RDB Loader, Storage Loader, EmrEtlRunner

AllenWeieiei · October 17, 2019, 8:16pm

Hi Team,

After setting up the S3 loader to get data from enriched stream into S3, I try to set up the next step to get data into my final destination AWS Redshift.

When I reading articles, I am getting confused. For these 3 things, RDB Loader, Storage Loader, EmrEtlRunner, could you guys please help me to understand what are these? Which one is the right one for me? The github tutorial keep back and run in these 3 things and I was lost.

Thank you so much!

ihor · October 17, 2019, 9:52pm

@AllenWeieiei, RDB Loader is a new name for Storage Loader. You need to set up batch job orchestrated by EmrEtlRunner.

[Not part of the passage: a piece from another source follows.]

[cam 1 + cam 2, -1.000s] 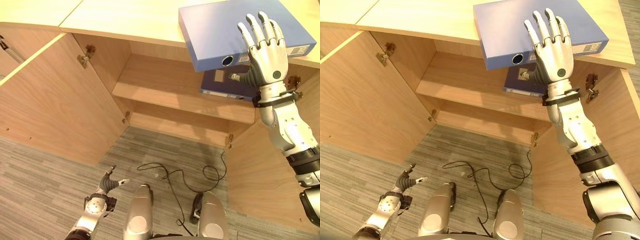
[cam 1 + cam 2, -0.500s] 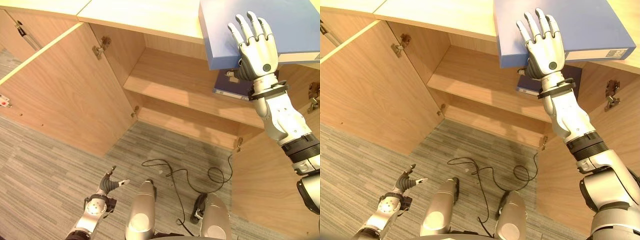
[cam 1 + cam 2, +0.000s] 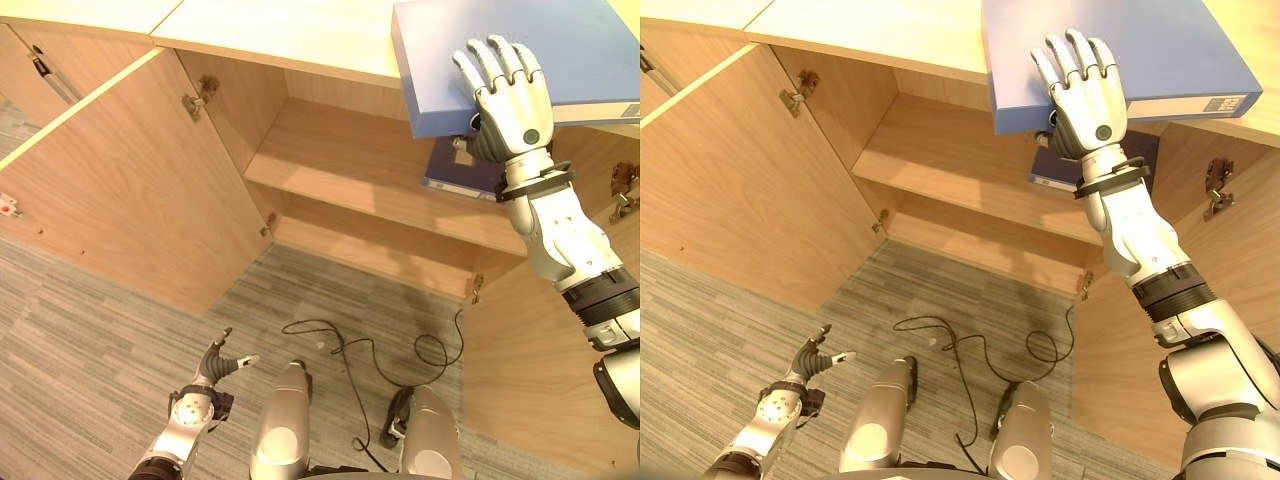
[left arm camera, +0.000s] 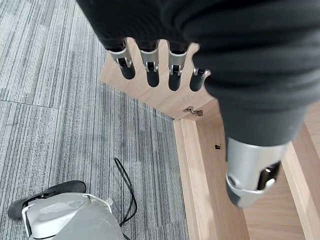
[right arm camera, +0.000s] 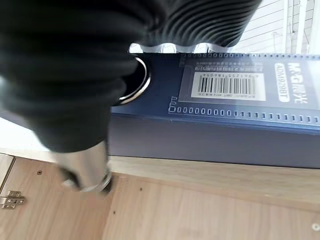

The RDB Loader will be part of this data processing (specify it in EmrEtlRunner configuration file). To set up the job for this task you can start your journey from https://github.com/snowplow/snowplow/wiki/1-Installing-EmrEtlRunner. Do bear in mind 2 way of processing the data depending on if your load streamed data from Raw stream of from Enriched stream. The latter will enable Stream Enrich mode for EmrEtlRunner. The diagram depicting both modes is here.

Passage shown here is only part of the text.